Each of the AL East will have 20 games against National League teams. This year the AL East is pitted against the NL West for 16 games. The home and aways and the mix is slightly different for each team but 16 games vs. the Giants, Dodgers, Dbacks, Padres, and the Rockies. ( For example the Red Sox play 3 each at Fenway vs. Padres and Arizona, make a 6 game west coast trip with 3 each in LA and SF, and Boston plays 4 times vs. Colorado, 2 at each team's park.) The last four interleague games are scheduled for late May, 2 games at one park and 2 more at the other teams place in a four day period. The AL East teams get:
Blue Jays- Braves
(Maybe a slight disadvantage to Toronto and Baltimore, and a possible edge to the Rays.) Over the years the AL teams have been quite successful versus the NL. Let us assume a .650 winning percentage for these 20 games.
13 more wins for 49 so far.
The next type of game the teams have are AL games versus teams that going into the season are considered better than any AL East team and/or are 2012 playoff teams. These are Detroit, Texas, Oakland, and the Angels. The Red Sox have 25 of these, and each AL East should have the same or very close to 25. Since on the dreaded "paper" these opponents are the iron of the AL we will guesstimate roughly a split of these games. 12-13.
61 wins so far.
So far we have accounted for 117 games leaving 45. These 45 will be played against some combination of games with the White Sox, Cleveland, Kansas City, Minnesota, Seattle, and the newly minted American League Houston Astros. Calling these teams the lesser members of the junior circuit is reasonable but the Chisox, Tribe, and Royals especially remind us to remember the '12 A's and O's.
But will will assign the same .650 winning % we used for NL games which gives us 29.25 wins. We will round down to 29 wins ( and a .644 win %).

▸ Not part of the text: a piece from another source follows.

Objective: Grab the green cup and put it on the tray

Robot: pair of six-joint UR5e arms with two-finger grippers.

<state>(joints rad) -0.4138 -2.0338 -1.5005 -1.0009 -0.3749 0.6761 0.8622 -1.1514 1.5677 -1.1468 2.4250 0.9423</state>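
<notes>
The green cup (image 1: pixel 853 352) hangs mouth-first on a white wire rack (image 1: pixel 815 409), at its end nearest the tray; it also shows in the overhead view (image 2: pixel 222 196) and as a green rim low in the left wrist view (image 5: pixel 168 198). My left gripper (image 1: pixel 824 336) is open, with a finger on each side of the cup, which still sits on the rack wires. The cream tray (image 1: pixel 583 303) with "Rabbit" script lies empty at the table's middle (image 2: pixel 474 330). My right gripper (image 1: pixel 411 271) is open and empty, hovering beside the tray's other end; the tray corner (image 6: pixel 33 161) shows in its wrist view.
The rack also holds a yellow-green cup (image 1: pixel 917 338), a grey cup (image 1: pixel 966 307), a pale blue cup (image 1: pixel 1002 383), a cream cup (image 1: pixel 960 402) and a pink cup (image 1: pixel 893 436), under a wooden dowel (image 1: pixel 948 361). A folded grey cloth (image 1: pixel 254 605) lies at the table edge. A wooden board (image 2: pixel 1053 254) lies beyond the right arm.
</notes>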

A grand assumed total of 90 wins.
So using our admittedly non-sabermetrical analyzation, the maximum number of wins a AL East team could reasonably expect is 90. Maybe the biggest leap of guesstimation is the 36-36 divisional split for all. But considering the expected parity how else to assign value? If one or two of the teams collapse and lag well behind, like the 2012 Sox and Jays, this will very likely push a team or two ( or three??)
up over 90.
But in the other three categories of games I feel like I was generous in assigning wins. Can any or all of the AL East teams play .646 for 65 games?? If a team played at this rate for a whole season it would win 104 or 105 games. And included in these 65 games are opponents such as big bucks Dodgers, Diamondbacks( picked by some to win the NL West), improving Padres, Indians, White Sox, Royals, and defending World Champion Giants. Ok, also the Astros who would be underdogs in a seven game series with the 2013 Portland Sea Dogs ( I am NOT kidding!).

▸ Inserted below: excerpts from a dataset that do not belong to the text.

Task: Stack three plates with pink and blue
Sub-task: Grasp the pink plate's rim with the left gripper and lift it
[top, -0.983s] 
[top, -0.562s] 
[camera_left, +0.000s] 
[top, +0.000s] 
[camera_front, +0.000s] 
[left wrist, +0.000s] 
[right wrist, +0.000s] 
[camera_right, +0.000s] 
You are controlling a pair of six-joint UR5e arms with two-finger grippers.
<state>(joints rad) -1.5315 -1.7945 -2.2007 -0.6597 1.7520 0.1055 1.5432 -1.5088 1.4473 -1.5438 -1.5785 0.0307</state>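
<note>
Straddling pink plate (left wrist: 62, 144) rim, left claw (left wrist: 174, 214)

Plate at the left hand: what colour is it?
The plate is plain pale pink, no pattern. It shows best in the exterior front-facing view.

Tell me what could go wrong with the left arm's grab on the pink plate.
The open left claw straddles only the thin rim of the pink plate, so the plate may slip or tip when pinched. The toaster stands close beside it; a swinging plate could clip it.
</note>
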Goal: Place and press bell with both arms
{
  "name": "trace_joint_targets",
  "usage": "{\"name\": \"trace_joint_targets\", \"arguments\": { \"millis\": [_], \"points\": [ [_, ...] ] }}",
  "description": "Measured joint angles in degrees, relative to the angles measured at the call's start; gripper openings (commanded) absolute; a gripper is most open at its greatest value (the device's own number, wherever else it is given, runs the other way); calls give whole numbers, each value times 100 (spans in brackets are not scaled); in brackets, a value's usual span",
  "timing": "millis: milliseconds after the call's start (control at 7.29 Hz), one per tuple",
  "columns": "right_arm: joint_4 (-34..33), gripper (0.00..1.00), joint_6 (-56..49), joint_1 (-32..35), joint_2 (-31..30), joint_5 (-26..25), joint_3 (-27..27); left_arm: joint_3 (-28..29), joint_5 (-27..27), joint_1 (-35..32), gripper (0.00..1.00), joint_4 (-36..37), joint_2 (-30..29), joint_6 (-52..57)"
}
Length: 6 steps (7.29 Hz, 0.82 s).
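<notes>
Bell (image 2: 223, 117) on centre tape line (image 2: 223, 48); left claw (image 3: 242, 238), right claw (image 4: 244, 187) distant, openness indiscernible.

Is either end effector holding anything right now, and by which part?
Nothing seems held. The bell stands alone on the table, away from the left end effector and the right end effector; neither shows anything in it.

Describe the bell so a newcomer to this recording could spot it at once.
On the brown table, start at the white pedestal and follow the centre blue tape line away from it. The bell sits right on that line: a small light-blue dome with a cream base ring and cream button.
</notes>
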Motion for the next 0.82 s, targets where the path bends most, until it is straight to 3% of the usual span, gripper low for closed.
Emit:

And if the reigning AL champ Tigers, Angels, and Rangers meet their press clippings 12-13 could come hard against these three plus the A's.

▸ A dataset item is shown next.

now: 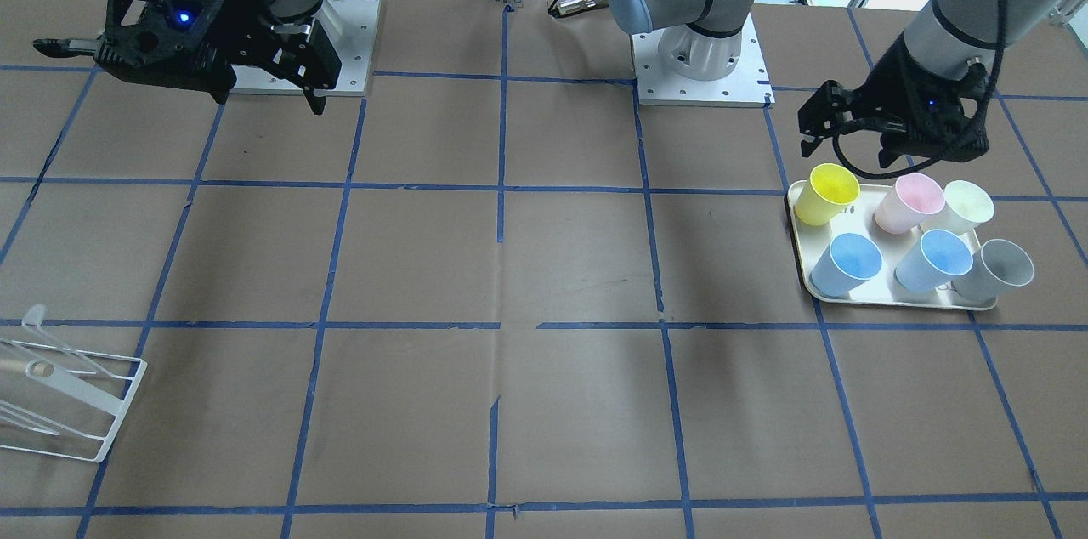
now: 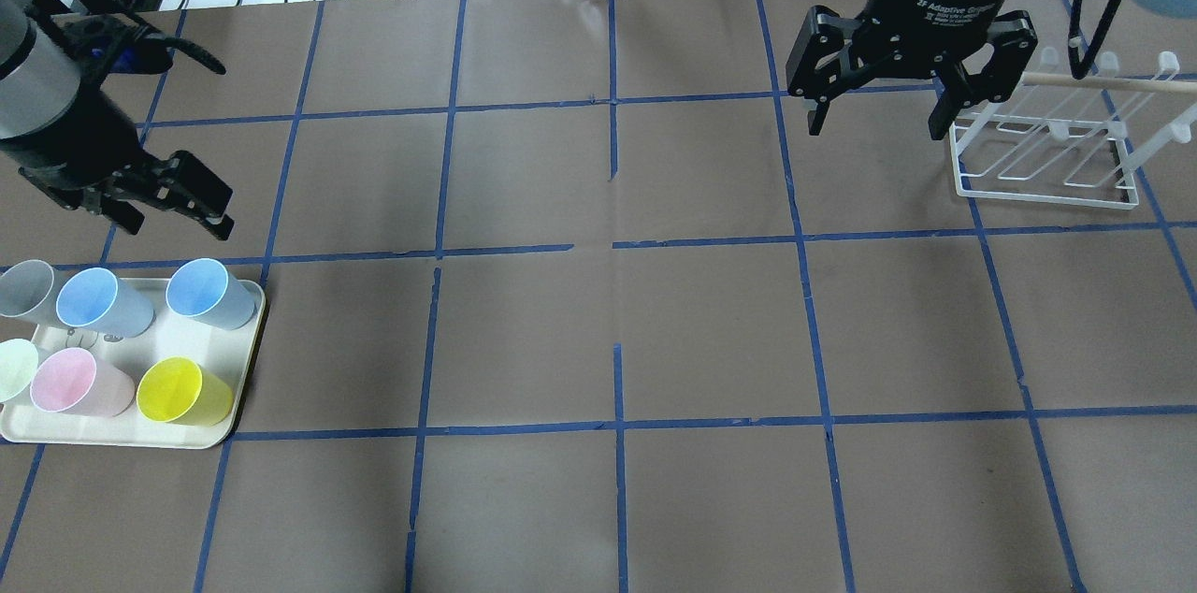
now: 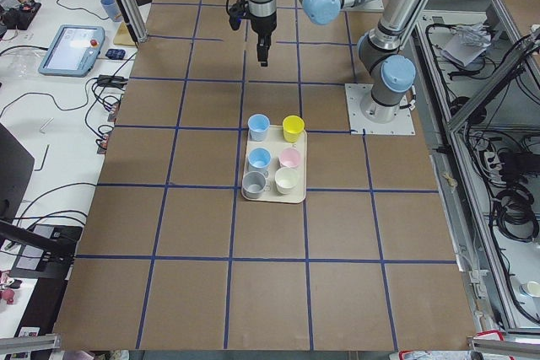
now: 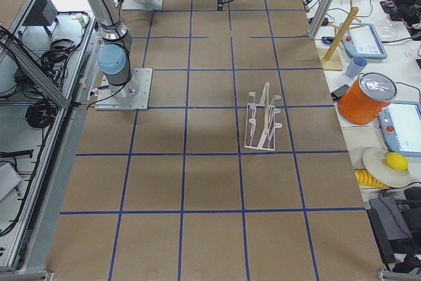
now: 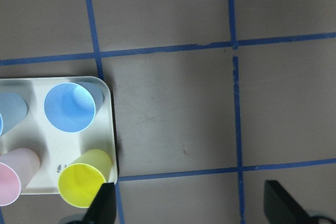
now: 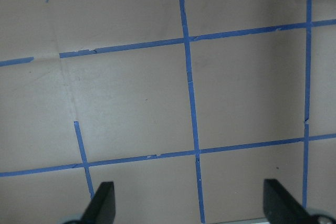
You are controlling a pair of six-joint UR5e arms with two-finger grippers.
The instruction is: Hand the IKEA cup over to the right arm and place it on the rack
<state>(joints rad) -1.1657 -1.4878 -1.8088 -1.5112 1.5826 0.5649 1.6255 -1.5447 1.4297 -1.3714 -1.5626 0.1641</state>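
Risks tipping the bright lemon-yellow tapered plastic cup (image 2: 182,392), upright at the cream rectangular tray's (image 2: 245,359) corner beside the pale pink cup (image 2: 75,384), if lowered off-centre; black left gripper (image 2: 178,224) and right gripper (image 2: 876,130) both spread, empty.

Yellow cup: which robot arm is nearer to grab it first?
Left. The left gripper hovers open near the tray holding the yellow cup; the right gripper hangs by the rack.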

So the over/under lines mentioned at the beginning of this piece and in our last podcast, dovetail right into our win total assumptions. It does seem likely the AL East could be won with 87-90 wins. The more bunched together the 5 teams stay, the more likely it is. In fact if the five truly come deep into September in a five team race, it could take as few as 85 to win the division.
One last thought about an AL East with no one winning 90. If it comes true the other very real assumption that can be made is neither AL wild card will come from the East. That also would depend greatly on teams like Texas, the Angles, A's ( these three get 18 games each with Houston!), Royals, White Sox, and Tito Francona's Cleveland Indians.
So in summation, if the Red Sox win around 85-87 games, they could in fact contend to win the division. Secondarily, if they want to get into the playoffs with 86 wins or so they had better win the AL East.